Not sure why I’m smiling. There’s nothing good about my need for weed to get by day to day, or the need to find a dealer. All of this is bound to get me into trouble sooner or later, one way or another, and trouble is the last thing I need. I’m just floating on a cloud of happy chemicals right now, on artificial happiness.
And that’s all I have, so I’ll take it, dammit.
The embers flare red and gold as I suck on the last bit of the joint, my gaze flicking back to Sydney’s balcony. It’s so close I could probably jump over.

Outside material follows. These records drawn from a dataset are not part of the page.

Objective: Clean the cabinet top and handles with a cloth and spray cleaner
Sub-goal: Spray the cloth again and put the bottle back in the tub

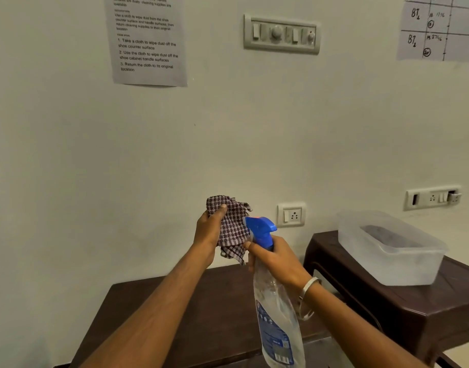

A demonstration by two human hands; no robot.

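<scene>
My left hand (210,229) holds up a bunched checked cloth (232,224), thumb pressed on its front. Just right of it, my right hand (274,257) grips the neck of a clear spray bottle (277,317) with a blue trigger head (261,229). The nozzle points at the cloth from a few centimetres away. Both hands hover above the dark brown cabinet top (153,317), which runs along the wall below them. The cabinet handles are out of view.
A dark brown plastic stool (414,312) stands to the right, carrying a translucent lidded box (390,248). Wall sockets (291,215) and a switch panel (281,34) are on the wall, with a printed instruction sheet (148,41) at upper left.
</scene>
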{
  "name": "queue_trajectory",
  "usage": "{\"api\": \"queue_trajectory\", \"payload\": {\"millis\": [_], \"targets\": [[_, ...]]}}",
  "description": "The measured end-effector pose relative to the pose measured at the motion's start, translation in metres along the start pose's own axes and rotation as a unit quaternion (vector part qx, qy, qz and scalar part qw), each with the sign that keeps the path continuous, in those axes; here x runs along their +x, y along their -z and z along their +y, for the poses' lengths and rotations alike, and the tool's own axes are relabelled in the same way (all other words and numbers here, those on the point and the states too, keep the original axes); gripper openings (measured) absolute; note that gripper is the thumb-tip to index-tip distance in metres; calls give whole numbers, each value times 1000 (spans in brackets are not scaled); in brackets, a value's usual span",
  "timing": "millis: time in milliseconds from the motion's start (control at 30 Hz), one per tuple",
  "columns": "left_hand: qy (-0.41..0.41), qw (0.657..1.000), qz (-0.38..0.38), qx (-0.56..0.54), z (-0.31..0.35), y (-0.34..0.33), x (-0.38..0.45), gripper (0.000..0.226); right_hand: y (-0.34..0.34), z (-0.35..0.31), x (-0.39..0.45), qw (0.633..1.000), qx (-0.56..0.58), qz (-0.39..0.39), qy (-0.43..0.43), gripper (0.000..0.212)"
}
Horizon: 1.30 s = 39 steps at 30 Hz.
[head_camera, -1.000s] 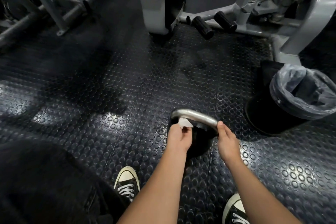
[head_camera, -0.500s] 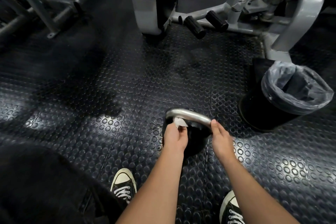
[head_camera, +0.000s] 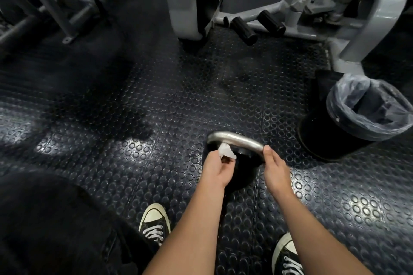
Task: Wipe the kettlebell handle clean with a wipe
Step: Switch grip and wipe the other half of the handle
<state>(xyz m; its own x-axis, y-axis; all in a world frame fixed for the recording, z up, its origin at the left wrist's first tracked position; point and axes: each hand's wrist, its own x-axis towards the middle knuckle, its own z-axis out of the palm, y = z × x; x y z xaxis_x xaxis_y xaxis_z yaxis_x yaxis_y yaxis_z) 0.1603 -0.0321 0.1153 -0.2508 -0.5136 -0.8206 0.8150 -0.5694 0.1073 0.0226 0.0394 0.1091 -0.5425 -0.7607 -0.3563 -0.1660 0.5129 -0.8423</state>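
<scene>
Kettlebell [head_camera: 241, 172] sat on the studded floor mat [head_camera: 111, 140], left of the lined bin [head_camera: 357, 123]. Left hand [head_camera: 218, 166] pinched the white wipe [head_camera: 226, 151] against the left end of the steel handle [head_camera: 237, 139]; right hand [head_camera: 276, 167] gripped its right end. Hands apart.

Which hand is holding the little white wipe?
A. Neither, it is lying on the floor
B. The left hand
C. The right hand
B: the left hand pinches the white wipe against the metal kettlebell handle, while the right hand just holds the handle's other end.
</scene>
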Motion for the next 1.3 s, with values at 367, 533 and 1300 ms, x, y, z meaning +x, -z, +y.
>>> {"api": "queue_trajectory", "payload": {"millis": [367,533,1300], "targets": [[-29,999,-8,-13,-7,6,9,22,1,-1,0,1000,-1,0,-3,63],[-25,996,24,-83,-1,-2,13,29,2,-1,1,1000,-6,4,-3,62],[-53,997,39,37,-5,-4,1,25,1,-8,-5,1000,-3,4,0,56]]}}
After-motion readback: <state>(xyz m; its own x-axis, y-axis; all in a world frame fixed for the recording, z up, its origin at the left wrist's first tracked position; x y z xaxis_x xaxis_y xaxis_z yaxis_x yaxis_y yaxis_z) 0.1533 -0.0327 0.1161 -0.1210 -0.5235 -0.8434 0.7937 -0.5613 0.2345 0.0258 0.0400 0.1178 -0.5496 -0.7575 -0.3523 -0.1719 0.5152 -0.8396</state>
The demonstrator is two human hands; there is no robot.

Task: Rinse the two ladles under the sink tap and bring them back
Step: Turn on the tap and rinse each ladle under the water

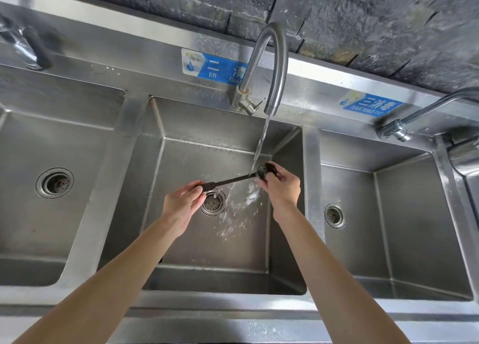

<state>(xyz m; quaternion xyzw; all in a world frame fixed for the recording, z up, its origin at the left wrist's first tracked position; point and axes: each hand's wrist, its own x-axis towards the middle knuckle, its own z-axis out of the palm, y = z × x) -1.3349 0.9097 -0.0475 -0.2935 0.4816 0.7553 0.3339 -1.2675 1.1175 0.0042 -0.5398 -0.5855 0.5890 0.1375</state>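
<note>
A: I'm seeing open room across the left half of the middle basin [181,125]; only the drain [213,202] is sitting on its floor.

B: And on the right?

A: The tap spout [272,66] is arching overhead, and its water stream [261,141] is falling just beside the right wall. The ladle [233,180] is spanning the gap between both hands, blocking passage there.

- Black ladle [234,180]: we see only one. Slotted/perforated bowl, long thin handle w/ textured grip end.
- Pose: approx. horizontal, bowl end slightly higher (on our right), over the middle sink basin [181,146].
- State: tap [269,66] stream hits it where the bowl meets the handle; water splashes below.
</note>
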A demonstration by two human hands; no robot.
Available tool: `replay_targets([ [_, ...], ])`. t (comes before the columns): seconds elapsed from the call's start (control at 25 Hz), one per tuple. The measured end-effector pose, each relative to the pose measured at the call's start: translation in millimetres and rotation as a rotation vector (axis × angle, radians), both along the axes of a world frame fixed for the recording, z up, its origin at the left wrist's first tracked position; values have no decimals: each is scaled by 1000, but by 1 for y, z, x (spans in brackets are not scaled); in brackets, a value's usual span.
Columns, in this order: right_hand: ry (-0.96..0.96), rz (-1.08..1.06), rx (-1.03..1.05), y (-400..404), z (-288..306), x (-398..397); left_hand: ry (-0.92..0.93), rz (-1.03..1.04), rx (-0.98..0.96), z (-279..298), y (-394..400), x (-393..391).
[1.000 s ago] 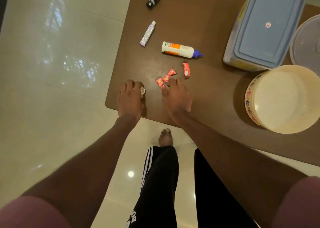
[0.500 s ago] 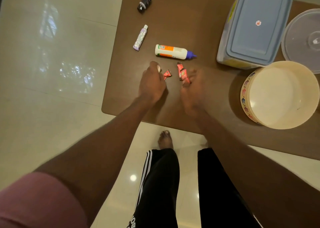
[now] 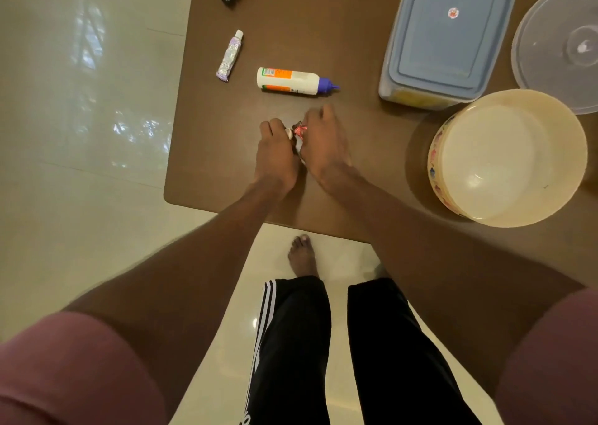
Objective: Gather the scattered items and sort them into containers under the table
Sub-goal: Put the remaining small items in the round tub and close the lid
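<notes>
Glue bottle (image 3: 293, 81) lies on table (image 3: 339, 30), left of lidded box (image 3: 449, 36).

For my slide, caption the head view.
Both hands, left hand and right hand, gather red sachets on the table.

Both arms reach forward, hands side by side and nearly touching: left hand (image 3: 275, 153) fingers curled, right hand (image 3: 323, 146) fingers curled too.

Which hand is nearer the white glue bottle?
Right. The right hand lies just below the white glue bottle, toward its purple cap; the left hand sits lower, farther away.
</notes>
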State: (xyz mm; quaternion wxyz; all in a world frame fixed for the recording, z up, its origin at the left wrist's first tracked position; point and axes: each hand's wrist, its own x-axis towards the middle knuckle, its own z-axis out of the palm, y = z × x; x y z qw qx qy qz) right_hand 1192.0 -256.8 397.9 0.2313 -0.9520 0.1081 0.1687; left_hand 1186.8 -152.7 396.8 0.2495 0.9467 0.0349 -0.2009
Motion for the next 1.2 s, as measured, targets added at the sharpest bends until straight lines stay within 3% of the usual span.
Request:
replay_targets([
  [0.2,54,-123,287,-33,7,-45,47,126,-302,14,-35,-36],
  [0.32,92,-415,590,-61,15,-67,116,332,-481,21,-65,-53],
  [0.44,-40,-673,737,-100,39,-82,61,341,-567,47,-111,-65],
  [0.6,-285,-786,609,-180,73,-103,-78,161,-572,85,-196,-80],
  [0.68,-333,-874,544,-223,68,-110,-52,44,-477,82,-238,-82],
  [0.84,-167,-898,493,-281,44,-115,79,-232,-176,56,-295,-76],
  [1.0,-85,-805,444,-296,41,-116,107,-316,63,39,-310,-84],
  [1.2,-355,-917,394,-286,61,-137,-107,-254,-168,51,-291,-113],
])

The light is still on. Could it be her? Her parents don’t seem to mind her staying up late at night, if our encounter out front all those nights ago is any indication. I think of her eyes, her smiling mouth, the golden freckles on her shoulders and over her slender collarbone, and groan softly.
I haven’t had time to think of girls during the past year, or the energy to want them, but Sydney… she somehow found a way under my skin, and into my dreams. Not tonight, sadly, but I often wake up with her face in my thoughts, her voice in my ears, and an uncomfortable hard-on under the sheets.
Of all the girls I could have wanted, of course I’d go for the one desired by two other guys—Nate and the brooding guy downstairs, for both of whom she seems to have feelings.
Fucking awesome.
So it makes no sense that I put away the filter in my pouch and swing my legs over the rail, then jump the small distance to her balcony and climb in.